Description of the task:
Take the lines below beginning at the line that has "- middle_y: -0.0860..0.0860" and stopping after the line that has "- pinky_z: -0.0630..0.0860", and print them exactly as they are, with no other lines.

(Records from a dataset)
☆ ☆ ☆ ☆ ☆

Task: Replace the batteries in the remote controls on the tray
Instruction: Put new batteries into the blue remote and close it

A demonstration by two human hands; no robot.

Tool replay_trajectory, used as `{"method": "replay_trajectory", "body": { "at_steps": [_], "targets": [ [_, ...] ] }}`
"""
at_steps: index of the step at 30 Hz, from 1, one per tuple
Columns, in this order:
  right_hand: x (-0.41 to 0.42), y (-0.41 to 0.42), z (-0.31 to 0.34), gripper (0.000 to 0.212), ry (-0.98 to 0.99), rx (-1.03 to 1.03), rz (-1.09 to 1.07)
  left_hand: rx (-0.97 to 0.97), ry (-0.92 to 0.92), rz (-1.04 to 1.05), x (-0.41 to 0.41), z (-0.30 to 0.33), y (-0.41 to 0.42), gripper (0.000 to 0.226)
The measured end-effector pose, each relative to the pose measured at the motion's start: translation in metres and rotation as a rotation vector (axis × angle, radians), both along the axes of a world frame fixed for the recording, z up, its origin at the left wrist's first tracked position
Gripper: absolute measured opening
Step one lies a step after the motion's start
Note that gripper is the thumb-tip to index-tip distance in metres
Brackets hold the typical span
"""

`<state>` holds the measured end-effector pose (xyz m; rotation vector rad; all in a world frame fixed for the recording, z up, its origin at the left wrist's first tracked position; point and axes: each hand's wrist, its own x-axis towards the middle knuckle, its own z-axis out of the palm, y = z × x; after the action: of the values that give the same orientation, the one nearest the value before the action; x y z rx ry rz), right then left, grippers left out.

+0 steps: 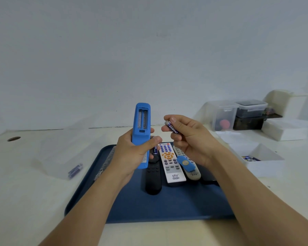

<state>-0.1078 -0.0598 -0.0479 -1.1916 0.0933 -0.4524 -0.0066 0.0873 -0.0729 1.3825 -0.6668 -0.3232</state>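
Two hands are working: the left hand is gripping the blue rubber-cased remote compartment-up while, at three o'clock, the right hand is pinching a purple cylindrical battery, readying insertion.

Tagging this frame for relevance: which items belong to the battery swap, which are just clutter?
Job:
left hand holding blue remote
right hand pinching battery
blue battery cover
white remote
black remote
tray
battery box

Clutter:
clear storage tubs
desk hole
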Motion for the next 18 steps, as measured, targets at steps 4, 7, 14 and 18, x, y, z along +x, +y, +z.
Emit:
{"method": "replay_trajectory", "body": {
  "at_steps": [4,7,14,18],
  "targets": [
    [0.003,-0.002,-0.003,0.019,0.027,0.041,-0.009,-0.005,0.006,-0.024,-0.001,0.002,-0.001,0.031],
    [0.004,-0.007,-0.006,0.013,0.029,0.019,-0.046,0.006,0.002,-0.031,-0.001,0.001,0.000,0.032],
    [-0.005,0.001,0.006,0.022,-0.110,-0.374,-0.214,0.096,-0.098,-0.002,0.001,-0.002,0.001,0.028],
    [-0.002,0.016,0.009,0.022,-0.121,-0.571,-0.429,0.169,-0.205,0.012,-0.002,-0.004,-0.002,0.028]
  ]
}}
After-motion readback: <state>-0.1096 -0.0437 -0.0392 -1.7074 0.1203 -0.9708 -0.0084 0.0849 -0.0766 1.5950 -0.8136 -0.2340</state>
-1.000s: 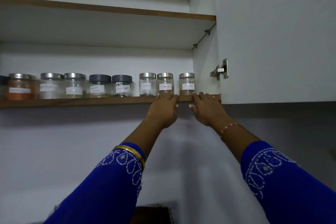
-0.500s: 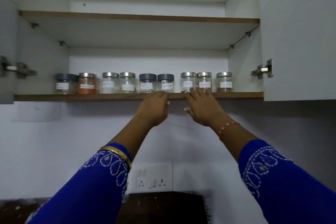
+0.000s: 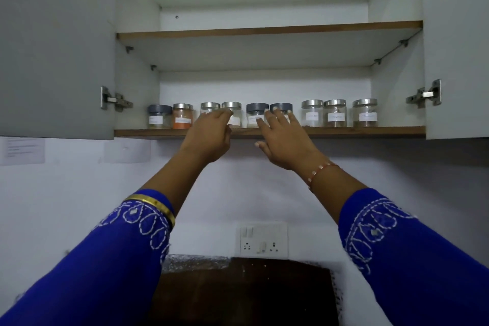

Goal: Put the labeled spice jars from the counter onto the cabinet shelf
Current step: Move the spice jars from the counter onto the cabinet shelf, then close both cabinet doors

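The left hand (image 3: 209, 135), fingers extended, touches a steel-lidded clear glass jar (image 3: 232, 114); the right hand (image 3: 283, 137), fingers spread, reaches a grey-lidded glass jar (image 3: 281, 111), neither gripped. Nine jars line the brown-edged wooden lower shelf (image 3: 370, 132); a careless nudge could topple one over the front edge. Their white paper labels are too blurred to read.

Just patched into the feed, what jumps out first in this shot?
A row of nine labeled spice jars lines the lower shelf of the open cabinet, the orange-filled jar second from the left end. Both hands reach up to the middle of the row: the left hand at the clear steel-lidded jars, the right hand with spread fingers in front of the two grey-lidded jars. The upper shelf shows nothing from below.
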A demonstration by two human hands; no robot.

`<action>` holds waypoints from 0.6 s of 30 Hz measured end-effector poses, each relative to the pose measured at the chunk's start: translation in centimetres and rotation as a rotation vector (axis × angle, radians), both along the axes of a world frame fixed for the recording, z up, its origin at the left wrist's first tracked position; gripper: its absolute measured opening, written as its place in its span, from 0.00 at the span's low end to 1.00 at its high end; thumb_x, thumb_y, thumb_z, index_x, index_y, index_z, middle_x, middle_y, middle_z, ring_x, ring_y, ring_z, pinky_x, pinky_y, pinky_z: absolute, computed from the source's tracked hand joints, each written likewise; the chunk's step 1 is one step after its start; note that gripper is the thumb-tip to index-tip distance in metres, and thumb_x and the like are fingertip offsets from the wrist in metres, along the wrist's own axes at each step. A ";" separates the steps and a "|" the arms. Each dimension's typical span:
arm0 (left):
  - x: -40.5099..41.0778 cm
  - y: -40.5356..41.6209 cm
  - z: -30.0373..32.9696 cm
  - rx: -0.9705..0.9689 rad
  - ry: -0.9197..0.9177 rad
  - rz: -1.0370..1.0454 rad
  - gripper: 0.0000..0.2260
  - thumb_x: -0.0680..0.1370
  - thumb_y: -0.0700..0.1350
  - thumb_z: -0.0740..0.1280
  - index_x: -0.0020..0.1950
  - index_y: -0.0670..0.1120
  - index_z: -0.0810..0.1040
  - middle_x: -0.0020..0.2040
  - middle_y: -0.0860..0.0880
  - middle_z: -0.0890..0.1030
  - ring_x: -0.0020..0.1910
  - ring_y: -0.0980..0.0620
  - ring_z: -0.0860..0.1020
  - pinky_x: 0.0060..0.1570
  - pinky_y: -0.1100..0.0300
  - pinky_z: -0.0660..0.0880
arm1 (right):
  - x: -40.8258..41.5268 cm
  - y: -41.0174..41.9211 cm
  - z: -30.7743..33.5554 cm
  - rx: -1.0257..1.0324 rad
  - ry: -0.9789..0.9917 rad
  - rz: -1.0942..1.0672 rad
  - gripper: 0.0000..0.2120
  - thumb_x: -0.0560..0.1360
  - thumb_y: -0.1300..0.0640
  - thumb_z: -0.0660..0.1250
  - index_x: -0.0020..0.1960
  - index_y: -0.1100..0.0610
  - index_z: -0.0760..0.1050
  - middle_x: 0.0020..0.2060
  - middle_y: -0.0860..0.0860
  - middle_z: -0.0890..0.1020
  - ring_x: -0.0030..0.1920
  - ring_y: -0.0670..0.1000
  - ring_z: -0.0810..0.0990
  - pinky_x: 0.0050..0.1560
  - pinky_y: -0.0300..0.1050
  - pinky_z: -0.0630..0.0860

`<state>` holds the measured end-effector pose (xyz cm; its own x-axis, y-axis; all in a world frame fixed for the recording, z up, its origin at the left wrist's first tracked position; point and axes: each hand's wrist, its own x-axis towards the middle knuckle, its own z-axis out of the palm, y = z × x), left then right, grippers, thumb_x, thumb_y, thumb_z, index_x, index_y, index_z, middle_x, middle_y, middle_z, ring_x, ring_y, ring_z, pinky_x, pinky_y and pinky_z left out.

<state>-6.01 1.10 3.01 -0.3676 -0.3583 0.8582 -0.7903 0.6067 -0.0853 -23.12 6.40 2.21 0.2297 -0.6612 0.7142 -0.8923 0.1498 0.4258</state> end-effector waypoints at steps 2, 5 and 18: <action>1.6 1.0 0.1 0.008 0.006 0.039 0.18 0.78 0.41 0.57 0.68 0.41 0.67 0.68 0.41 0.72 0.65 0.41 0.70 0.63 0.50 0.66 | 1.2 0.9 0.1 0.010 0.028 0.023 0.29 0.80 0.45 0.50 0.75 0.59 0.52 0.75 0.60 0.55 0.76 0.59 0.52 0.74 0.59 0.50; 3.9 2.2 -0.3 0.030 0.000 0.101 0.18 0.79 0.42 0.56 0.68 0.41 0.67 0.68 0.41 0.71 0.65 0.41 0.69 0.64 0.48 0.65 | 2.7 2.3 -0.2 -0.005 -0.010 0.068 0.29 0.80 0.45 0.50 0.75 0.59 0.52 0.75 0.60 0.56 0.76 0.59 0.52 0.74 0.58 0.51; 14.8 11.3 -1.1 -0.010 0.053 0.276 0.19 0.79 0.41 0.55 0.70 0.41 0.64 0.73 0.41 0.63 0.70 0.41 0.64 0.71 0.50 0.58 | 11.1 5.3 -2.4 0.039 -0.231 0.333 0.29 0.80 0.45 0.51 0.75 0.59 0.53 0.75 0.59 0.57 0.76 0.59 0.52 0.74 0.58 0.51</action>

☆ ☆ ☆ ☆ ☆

Task output:
  - middle_y: -0.0860..0.0860
  - middle_z: -0.0890..0.1020
  - ring_x: -0.0030..0.1920
  - ring_y: -0.0670..0.1000
  - ring_z: -0.0810..0.0990
  - pinky_x: 0.0050..0.1560
  - pinky_y: -0.0300..0.1050
  - pinky_z: -0.0630..0.0860

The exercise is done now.